In a column today -- "What Lies Beneath" -- the Washington Post's Eugene Robinson effectively
alleges that racism is alive and well in America today. Building on the Mel Gibson, George Allen and Michael Richards episodes, he concludes that nothing has really changed. "Out of nowhere, for no apparent reason, come explosions of vitriol, suspicion and disdain, all aimed at minorities," Robinson writes. "Don't tell me that racism is dead. It just shuns the light of day."
Really? Does anyone believe that, based on two, maybe three (it seems a bit harsh to lump Allen in with the others) episodes, it's fair to conclude that the ugly spectre of race hatred lingers in most American hearts? No doubt people like Richards and Gibson completely lost it and behaved repugnantly. But their disgusting and hateful behavior doesn't mean that their views are widespread -- any more than the fact that wife- (or other women-) beaters still exist means that every man, deep in his heart, actually hates women and wants to hurt them.
Robinson writes that "We've buried [racial prejudices and animosities] under layers of sincere enlightenment and insincere political correctness, but they're still down there, eating at our souls." Speak for yourself, friend. That kind of talk makes it sound like Robinson is beginning to adopt the theory of "unconscious racism," first propounded (to my knowledge) by Professor Charles Lawrence in
this 1987 article" in The Stanford Law Review.
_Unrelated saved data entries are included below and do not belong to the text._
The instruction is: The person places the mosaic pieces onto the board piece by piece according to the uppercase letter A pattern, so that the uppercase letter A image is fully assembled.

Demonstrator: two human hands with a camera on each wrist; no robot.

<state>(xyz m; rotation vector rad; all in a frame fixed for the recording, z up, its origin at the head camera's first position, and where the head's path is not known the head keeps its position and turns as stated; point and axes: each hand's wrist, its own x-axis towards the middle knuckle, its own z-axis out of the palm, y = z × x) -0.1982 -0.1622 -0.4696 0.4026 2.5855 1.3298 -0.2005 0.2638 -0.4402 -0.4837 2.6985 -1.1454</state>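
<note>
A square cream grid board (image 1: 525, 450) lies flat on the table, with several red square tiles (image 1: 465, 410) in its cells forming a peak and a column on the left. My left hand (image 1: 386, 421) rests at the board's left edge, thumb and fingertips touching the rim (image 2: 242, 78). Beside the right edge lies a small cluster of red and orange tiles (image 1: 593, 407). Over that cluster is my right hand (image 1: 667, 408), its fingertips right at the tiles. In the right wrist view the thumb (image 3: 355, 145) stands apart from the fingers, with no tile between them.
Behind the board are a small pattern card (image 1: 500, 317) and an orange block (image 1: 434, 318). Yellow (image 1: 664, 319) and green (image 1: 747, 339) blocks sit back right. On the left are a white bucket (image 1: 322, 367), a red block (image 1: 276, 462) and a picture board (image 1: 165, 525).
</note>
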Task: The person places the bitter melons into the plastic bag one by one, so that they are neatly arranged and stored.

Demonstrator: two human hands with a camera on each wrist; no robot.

Of course, if the racism is unconscious, the person supposedly afflicted by it can't identify it. Presumably, only members of the oppressed minority can diagnose the order -- but it's not clear how.
It strikes me that, in a country that makes herculean efforts every day to ensure fairness among all the races, where numerous African American and other minority public figures are idolized, and where people who express racist ideas -- from Richards to Gibson to, yes, Allen -- pay a heavy price, it's insulting and unfair for Robinson to conclude from the unconscionable words of an ugly few, that America is a country that carries hidden racism in its heart.